START Exercise data

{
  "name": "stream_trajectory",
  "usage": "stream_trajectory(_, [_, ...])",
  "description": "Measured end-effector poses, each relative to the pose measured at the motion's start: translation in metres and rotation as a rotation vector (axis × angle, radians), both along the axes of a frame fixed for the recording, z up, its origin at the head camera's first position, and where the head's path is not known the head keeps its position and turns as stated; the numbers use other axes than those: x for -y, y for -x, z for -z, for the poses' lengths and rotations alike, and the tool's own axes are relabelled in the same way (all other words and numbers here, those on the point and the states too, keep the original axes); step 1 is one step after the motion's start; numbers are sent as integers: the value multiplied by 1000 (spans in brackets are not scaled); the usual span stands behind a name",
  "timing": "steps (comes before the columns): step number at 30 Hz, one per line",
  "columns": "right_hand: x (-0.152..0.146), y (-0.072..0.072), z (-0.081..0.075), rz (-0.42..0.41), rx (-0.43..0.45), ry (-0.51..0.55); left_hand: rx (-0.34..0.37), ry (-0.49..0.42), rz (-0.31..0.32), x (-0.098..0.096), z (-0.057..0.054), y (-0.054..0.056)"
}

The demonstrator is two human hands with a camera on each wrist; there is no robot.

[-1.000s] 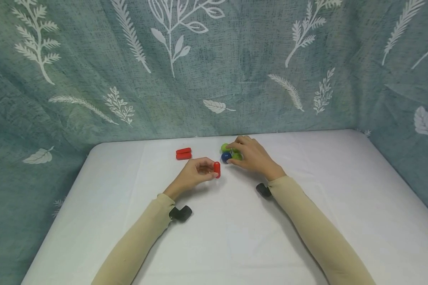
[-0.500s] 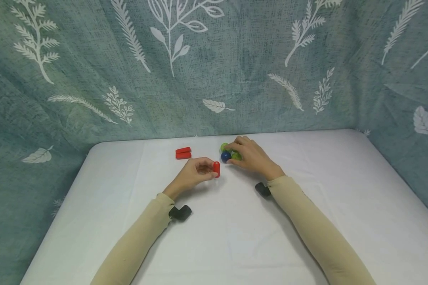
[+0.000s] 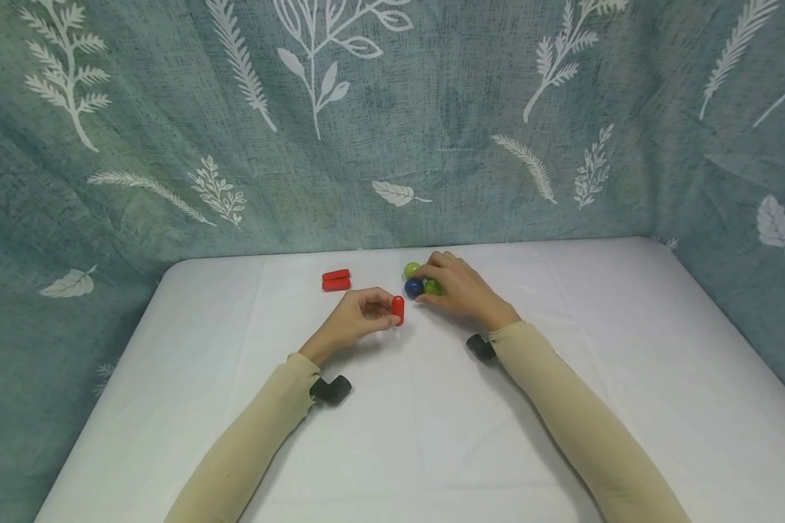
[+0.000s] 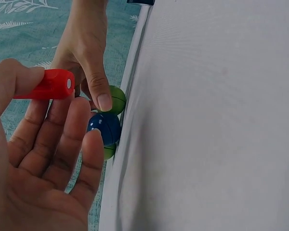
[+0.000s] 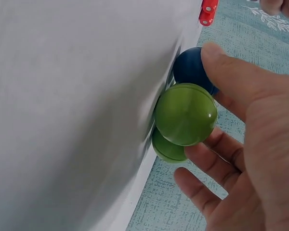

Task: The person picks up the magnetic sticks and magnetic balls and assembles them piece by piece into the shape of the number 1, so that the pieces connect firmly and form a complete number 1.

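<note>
My left hand (image 3: 356, 317) holds a short red magnetic rod (image 3: 397, 311) upright above the table, by its fingertips and thumb. In the left wrist view the rod (image 4: 55, 84) shows a round silvery end. To the right, my right hand (image 3: 461, 289) curls over a tight cluster of balls. Its thumb presses a dark blue ball (image 3: 414, 288), with the index finger on the ball's far side. Green balls (image 3: 412, 270) touch the blue one; in the right wrist view a large green ball (image 5: 186, 114) partly covers another. The right hand hides part of the cluster.
Two more red rods (image 3: 336, 280) lie side by side on the white-covered table (image 3: 392, 436), left of the balls. A teal curtain (image 3: 458, 160) with white leaf prints hangs behind the far edge. A black wrist camera (image 3: 331, 391) sits at each cuff.
Both hands stay almost still. The right hand and the balls have shifted very slightly left; the left hand keeps its hold on the red rod.
</note>
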State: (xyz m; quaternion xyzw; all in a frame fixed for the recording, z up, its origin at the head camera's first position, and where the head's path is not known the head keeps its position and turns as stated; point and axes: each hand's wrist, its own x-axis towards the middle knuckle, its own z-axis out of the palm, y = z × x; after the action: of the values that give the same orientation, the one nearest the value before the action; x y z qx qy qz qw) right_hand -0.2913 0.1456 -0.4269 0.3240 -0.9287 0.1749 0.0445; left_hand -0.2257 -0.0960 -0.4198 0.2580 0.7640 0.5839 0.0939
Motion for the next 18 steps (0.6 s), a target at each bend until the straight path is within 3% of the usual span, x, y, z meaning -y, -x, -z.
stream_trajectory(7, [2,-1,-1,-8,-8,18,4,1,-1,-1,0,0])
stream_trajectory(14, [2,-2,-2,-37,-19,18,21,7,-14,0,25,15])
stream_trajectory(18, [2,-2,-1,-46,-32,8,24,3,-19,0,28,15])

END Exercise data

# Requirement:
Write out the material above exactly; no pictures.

# Reply:
{
  "name": "stream_trajectory",
  "usage": "stream_trajectory(_, [_, ...])",
  "description": "Measured end-effector poses, each relative to the pose measured at the motion's start: translation in metres and rotation as a rotation vector (axis × angle, radians), both along the axes of a frame fixed for the recording, z up, its origin at the head camera's first position, and where the head's path is not known the head keeps its position and turns as stated; the numbers use other axes than those: x for -y, y for -x, z for -z, for the poses' lengths and rotations alike, and the tool's own axes are relabelled in the same way (all other words and numbers here, those on the point and the states too, keep the original axes); step 1 is one step after the motion's start; numbers are sent as integers: the value multiplied by 1000 (spans in brackets are not scaled); the usual span stands behind a name",
  "timing": "steps (comes before the columns): step number at 30 Hz, one per line",
  "columns": "right_hand: x (-0.152..0.146), y (-0.072..0.072), z (-0.081..0.075), rz (-0.42..0.41), rx (-0.43..0.45), ry (-0.51..0.55); left_hand: rx (-0.34..0.37), ry (-0.49..0.42), rz (-0.31..0.32), x (-0.098..0.096), z (-0.057..0.054), y (-0.054..0.056)"
}

The demonstrator is two human hands with a camera on each wrist; there is no robot.

[-1.000s] 
[-0.500s] 
[+0.000s] 
[+0.000s] 
[+0.000s] 

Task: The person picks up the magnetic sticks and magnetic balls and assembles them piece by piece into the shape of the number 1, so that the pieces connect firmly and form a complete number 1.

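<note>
My left hand (image 3: 356, 317) holds a short red magnetic rod (image 3: 397, 311) upright above the table, by its fingertips and thumb. In the left wrist view the rod (image 4: 55, 84) shows a round silvery end. To the right, my right hand (image 3: 461, 289) curls over a tight cluster of balls. Its thumb presses a dark blue ball (image 3: 414, 288), with the index finger on the ball's far side. Green balls (image 3: 412, 270) touch the blue one; in the right wrist view a large green ball (image 5: 186, 114) partly covers another. The right hand hides part of the cluster.
Two more red rods (image 3: 336, 280) lie side by side on the white-covered table (image 3: 392, 436), left of the balls. A teal curtain (image 3: 458, 160) with white leaf prints hangs behind the far edge. A black wrist camera (image 3: 331, 391) sits at each cuff.
Both hands stay almost still. The right hand and the balls have shifted very slightly left; the left hand keeps its hold on the red rod.
</note>
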State: (xyz m; quaternion xyzw; all in a frame fixed for the recording, z up, its origin at the head camera's first position, and where the head's path is not known the head keeps its position and turns as stated; point and axes: each hand's wrist, its own x-axis towards the middle knuckle, its own z-axis out of the palm, y = z × x; after the action: of the values that give the same orientation, the one nearest the value before the action; x y z qx qy qz qw) right_hand -0.2913 0.1456 -0.4269 0.3240 -0.9287 0.1749 0.0445; left_hand -0.2257 -0.0960 -0.4198 0.2580 0.7640 0.5839 0.0939
Motion for the next 18 steps (0.6 s), a target at each bend until the straight path is within 3% of the usual span, x, y, z meaning -y, -x, -z.
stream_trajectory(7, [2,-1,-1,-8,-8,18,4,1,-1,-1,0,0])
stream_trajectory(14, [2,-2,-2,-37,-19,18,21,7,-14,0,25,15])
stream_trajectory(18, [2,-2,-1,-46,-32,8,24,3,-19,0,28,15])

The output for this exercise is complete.